__The problem__. Your answer is the lines below, exactly, from the one that contains "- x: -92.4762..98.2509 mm" through the one that contains "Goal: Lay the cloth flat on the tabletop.", both included.

(Records contained in a dataset)

· · · ·

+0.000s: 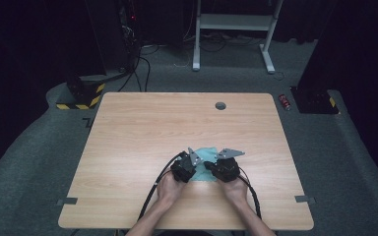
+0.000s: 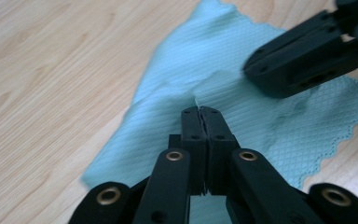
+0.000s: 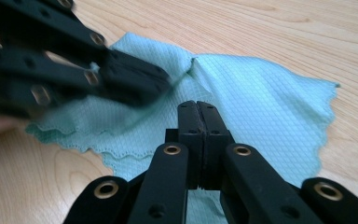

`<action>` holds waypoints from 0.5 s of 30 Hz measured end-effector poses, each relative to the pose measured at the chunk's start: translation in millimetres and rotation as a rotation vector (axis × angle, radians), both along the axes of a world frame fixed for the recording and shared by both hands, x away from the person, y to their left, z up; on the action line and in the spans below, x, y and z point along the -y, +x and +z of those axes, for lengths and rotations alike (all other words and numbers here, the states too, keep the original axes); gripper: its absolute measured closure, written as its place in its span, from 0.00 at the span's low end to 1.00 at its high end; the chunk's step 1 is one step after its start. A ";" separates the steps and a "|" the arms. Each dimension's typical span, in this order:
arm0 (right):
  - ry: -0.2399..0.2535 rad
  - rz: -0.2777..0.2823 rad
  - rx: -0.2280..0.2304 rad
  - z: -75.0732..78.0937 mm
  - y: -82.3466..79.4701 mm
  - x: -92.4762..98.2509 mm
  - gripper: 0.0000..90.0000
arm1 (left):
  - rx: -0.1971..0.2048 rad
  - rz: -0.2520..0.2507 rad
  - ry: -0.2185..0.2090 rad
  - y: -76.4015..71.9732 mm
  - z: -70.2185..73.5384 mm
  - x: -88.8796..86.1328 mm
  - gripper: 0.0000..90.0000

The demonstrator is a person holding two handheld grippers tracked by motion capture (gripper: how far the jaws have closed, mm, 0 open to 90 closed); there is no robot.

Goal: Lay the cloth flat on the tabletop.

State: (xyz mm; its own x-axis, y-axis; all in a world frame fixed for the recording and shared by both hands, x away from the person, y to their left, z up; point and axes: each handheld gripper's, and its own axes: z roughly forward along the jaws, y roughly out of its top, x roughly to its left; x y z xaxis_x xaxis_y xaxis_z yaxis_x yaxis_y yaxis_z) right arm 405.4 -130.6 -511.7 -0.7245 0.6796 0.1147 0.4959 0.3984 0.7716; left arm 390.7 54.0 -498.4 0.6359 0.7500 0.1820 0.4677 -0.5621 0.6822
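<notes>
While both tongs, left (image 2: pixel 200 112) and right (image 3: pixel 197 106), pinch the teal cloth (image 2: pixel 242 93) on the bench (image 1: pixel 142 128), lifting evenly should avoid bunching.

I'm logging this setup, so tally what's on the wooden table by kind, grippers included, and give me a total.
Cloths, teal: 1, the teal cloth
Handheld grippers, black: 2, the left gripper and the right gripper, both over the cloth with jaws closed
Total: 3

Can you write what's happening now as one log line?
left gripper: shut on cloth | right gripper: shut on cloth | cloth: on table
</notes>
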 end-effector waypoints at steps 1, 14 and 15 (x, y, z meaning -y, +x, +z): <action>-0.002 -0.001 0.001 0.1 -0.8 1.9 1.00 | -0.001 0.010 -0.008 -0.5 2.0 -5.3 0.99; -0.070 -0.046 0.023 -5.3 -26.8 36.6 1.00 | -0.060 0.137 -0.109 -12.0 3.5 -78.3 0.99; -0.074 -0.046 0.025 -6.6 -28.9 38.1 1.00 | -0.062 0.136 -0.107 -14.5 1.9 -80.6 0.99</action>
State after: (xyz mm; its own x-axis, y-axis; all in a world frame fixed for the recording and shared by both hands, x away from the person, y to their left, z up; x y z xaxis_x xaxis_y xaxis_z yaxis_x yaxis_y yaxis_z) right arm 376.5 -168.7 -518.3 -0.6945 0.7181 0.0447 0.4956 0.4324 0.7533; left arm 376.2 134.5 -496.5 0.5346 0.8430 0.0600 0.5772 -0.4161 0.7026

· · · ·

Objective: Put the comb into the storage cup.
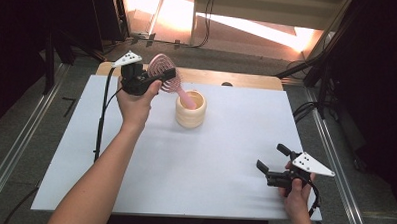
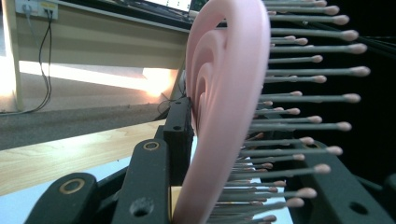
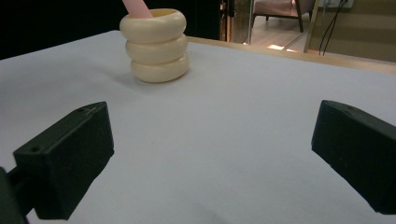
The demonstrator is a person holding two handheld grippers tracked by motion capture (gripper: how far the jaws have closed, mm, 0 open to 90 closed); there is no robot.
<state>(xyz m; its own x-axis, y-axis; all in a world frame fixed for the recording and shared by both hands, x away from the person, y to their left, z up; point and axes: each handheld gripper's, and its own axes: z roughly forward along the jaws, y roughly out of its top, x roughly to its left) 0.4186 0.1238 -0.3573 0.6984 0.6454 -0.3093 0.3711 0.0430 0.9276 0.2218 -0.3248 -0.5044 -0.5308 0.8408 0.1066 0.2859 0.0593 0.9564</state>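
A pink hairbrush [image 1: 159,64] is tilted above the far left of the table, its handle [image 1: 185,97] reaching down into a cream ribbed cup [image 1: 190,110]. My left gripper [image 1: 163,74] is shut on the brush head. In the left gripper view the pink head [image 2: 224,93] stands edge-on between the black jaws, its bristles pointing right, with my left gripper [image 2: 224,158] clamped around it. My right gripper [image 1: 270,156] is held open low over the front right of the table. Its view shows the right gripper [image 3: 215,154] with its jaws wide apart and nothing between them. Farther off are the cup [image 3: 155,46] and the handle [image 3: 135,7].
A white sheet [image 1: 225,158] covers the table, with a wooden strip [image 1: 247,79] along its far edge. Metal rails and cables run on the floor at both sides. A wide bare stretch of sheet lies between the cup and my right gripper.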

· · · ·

__Completed task__.
  - x: -92.4762..98.2509 mm
  - gripper: 0.0000..90.0000
arm1 (left):
  - rx: -0.1971..0.2048 rad
  - rz: -0.2520..0.2507 rad
  - ry: -0.2185..0.2090 rad
  - y: -76.4015..71.9732 mm
  - z: -70.2185..73.5384 mm
  - x: -88.8796..86.1328 mm
  - gripper: 0.0000..90.0000

The demonstrator is a person holding two handheld grippers tracked by motion capture (gripper: how far the jaws have closed, mm, 0 open to 90 closed); there is no robot.

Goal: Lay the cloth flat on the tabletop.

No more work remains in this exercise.